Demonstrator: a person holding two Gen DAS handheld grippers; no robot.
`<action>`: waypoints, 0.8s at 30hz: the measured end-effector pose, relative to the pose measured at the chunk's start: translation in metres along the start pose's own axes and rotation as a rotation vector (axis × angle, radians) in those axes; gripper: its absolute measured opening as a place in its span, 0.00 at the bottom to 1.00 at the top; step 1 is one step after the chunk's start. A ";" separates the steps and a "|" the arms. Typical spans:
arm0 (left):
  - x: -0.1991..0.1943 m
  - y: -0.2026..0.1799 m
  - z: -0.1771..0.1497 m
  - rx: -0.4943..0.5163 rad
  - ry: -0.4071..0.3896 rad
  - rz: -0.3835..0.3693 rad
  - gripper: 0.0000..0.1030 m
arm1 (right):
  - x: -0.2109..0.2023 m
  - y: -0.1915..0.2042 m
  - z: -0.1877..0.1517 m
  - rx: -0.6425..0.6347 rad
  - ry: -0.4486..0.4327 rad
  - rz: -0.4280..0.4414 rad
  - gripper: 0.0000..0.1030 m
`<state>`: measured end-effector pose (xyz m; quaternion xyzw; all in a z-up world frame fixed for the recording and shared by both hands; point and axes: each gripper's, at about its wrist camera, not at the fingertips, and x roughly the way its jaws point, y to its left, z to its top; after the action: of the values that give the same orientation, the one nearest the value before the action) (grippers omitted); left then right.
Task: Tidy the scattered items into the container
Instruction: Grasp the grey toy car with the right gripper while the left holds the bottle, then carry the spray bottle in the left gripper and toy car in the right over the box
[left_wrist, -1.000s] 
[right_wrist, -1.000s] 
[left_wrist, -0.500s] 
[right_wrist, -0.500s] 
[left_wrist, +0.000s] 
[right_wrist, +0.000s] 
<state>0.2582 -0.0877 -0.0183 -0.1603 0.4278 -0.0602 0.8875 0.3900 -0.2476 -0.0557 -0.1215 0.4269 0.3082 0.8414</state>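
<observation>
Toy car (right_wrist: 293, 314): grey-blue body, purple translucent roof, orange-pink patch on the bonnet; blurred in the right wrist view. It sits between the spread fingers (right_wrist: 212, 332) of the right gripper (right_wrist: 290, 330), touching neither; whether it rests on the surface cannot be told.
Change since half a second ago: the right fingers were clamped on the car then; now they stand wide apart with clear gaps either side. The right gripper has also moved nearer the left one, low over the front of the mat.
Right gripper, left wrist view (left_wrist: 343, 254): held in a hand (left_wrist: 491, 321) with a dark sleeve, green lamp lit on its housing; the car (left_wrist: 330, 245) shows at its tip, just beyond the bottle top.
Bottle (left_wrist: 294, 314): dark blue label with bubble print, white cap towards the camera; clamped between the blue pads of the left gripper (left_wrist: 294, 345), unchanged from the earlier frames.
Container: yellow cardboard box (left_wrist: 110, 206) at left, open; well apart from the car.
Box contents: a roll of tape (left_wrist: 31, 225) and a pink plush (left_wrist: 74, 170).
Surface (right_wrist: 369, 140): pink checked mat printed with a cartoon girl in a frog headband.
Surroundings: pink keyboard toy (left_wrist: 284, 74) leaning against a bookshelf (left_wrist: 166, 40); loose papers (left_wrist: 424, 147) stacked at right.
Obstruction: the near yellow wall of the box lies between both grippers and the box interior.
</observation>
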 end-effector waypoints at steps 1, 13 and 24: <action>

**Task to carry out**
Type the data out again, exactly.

**Problem solution**
Demonstrator: a person holding two Gen DAS handheld grippers; no robot.
`<action>`: waypoints, 0.8s at 30hz: the measured end-effector pose, relative to the pose measured at the chunk's start: translation in metres along the start pose's own axes and rotation as a rotation vector (axis × angle, radians) in those axes; gripper: its absolute measured opening as a place in its span, 0.00 at the bottom to 1.00 at the top; step 1 is one step after the chunk's start. A ";" separates the steps and a "|" the arms. Typical spans:
arm0 (left):
  - x: -0.1991..0.1943 m
  - y: -0.2026..0.1799 m
  - z: -0.1771..0.1497 m
  - rx: -0.4943..0.5163 rad
  - ry: -0.4071..0.3896 rad
  - rz: -0.3835..0.3693 rad
  - gripper: 0.0000..0.1030 m
arm1 (right):
  - x: -0.2109..0.2023 m
  - y: -0.1915..0.2042 m
  - z: -0.1877..0.1517 m
  - rx: -0.6425..0.6347 rad
  - ry: -0.4486..0.4327 rad
  - rz: -0.4280..0.4414 rad
  - gripper: 0.0000..0.1030 m
`<state>`: measured end-effector pose (xyz m; quaternion xyzw; all in a z-up world frame fixed for the recording and shared by both hands; point and axes: each gripper's, at about its wrist camera, not at the fingertips, and x roughly the way its jaws point, y to its left, z to its top; after the action: of the values that give the same orientation, the one nearest the value before the action) (grippers omitted); left then right.
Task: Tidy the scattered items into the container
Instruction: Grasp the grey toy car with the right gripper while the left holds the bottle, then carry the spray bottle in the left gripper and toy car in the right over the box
[left_wrist, -1.000s] 
[right_wrist, -1.000s] 
[left_wrist, -0.500s] 
[right_wrist, -0.500s] 
[left_wrist, +0.000s] 
[right_wrist, +0.000s] 
<state>0.2582 -0.0877 -0.0183 -0.1603 0.4278 -0.0602 0.8875 0.3900 -0.2476 -0.0557 -0.1215 0.4269 0.3082 0.8414</state>
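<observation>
Toy car (right_wrist: 293, 314): grey-blue body, purple translucent roof, orange-pink patch on the bonnet; blurred in the right wrist view. It sits between the spread fingers (right_wrist: 212, 332) of the right gripper (right_wrist: 290, 330), touching neither; whether it rests on the surface cannot be told.
Change since half a second ago: the right fingers were clamped on the car then; now they stand wide apart with clear gaps either side. The right gripper has also moved nearer the left one, low over the front of the mat.
Right gripper, left wrist view (left_wrist: 343, 254): held in a hand (left_wrist: 491, 321) with a dark sleeve, green lamp lit on its housing; the car (left_wrist: 330, 245) shows at its tip, just beyond the bottle top.
Bottle (left_wrist: 294, 314): dark blue label with bubble print, white cap towards the camera; clamped between the blue pads of the left gripper (left_wrist: 294, 345), unchanged from the earlier frames.
Container: yellow cardboard box (left_wrist: 110, 206) at left, open; well apart from the car.
Box contents: a roll of tape (left_wrist: 31, 225) and a pink plush (left_wrist: 74, 170).
Surface (right_wrist: 369, 140): pink checked mat printed with a cartoon girl in a frog headband.
Surroundings: pink keyboard toy (left_wrist: 284, 74) leaning against a bookshelf (left_wrist: 166, 40); loose papers (left_wrist: 424, 147) stacked at right.
Obstruction: the near yellow wall of the box lies between both grippers and the box interior.
</observation>
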 end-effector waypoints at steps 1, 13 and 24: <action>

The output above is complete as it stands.